Transcribe the full listing below exactly.

'''

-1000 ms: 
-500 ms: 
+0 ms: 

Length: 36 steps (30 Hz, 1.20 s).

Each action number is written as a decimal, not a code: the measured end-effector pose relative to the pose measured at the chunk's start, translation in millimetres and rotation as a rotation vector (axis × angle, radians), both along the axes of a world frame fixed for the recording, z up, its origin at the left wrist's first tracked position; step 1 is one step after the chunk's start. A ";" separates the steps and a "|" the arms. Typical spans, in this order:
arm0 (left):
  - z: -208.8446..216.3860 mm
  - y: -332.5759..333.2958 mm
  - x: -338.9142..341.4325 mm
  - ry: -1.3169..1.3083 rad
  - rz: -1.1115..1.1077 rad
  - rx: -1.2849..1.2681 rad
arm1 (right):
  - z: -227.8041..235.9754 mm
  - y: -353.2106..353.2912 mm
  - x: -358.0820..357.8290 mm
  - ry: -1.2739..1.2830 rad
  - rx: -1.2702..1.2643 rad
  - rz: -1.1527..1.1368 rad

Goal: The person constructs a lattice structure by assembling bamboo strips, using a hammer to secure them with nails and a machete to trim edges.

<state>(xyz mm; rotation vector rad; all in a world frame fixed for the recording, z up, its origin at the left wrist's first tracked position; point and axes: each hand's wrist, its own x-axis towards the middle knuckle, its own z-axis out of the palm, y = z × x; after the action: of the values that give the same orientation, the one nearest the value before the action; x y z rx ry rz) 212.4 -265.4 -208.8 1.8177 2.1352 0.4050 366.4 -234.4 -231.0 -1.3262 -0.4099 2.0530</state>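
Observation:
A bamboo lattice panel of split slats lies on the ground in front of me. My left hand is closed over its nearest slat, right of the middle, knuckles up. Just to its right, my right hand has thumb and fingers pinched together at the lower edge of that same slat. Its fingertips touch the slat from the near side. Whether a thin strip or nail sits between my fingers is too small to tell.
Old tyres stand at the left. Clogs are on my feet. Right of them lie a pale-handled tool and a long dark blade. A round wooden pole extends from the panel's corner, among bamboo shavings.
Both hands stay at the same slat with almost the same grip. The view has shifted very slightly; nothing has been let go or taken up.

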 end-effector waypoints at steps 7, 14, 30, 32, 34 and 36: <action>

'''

[RESULT]:
-1000 ms: 
-500 ms: 
+0 ms: 

Length: 36 steps (30 Hz, 1.20 s).

Each action number is written as a decimal, not a code: the measured end-effector pose relative to the pose measured at the chunk's start, translation in millimetres and rotation as a rotation vector (axis × angle, radians), both along the axes of a world frame fixed for the recording, z up, its origin at the left wrist's first tracked position; step 1 is one step after the chunk's start. A ";" separates the steps and a "|" the arms. Typical spans, in this order:
arm0 (left):
  - z: -208.8446..216.3860 mm
  - y: -332.5759..333.2958 mm
  - x: -338.9142..341.4325 mm
  - ry: -1.3169..1.3083 rad
  - rz: -1.1115..1.1077 rad
  - rx: -1.2849..1.2681 rad
arm1 (right):
  - z: -227.8041..235.9754 mm
  - y: -353.2106..353.2912 mm
  - x: -358.0820..357.8290 mm
  - ry: -1.2739..1.2830 rad
  - rx: -1.2702..1.2643 rad
  - rz: -1.1527..1.1368 rad

Goal: The person constructs a lattice structure by assembling bamboo strips, using a hammer to secure them with nails and a machete to trim edges.

<state>(xyz mm; rotation vector rad; all in a world frame fixed for the recording, z up, its origin at the left wrist's first tracked position; point and axes: each hand's wrist, its own x-axis towards the middle knuckle, its own z-axis out of the palm, y = z × x; after the action: of the values that give the same orientation, the one nearest the value before the action; x y z rx ry rz) 212.4 -265.4 -208.8 1.8177 2.1352 0.4050 366.4 -234.4 -231.0 -1.3262 -0.4099 2.0530</state>
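Observation:
A bamboo lattice panel of split slats lies on the ground in front of me. My left hand is closed over its nearest slat, right of the middle, knuckles up. Just to its right, my right hand has thumb and fingers pinched together at the lower edge of that same slat. Its fingertips touch the slat from the near side. Whether a thin strip or nail sits between my fingers is too small to tell.
Old tyres stand at the left. Clogs are on my feet. Right of them lie a pale-handled tool and a long dark blade. A round wooden pole extends from the panel's corner, among bamboo shavings.
Both hands stay at the same slat with almost the same grip. The view has shifted very slightly; nothing has been let go or taken up.
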
 end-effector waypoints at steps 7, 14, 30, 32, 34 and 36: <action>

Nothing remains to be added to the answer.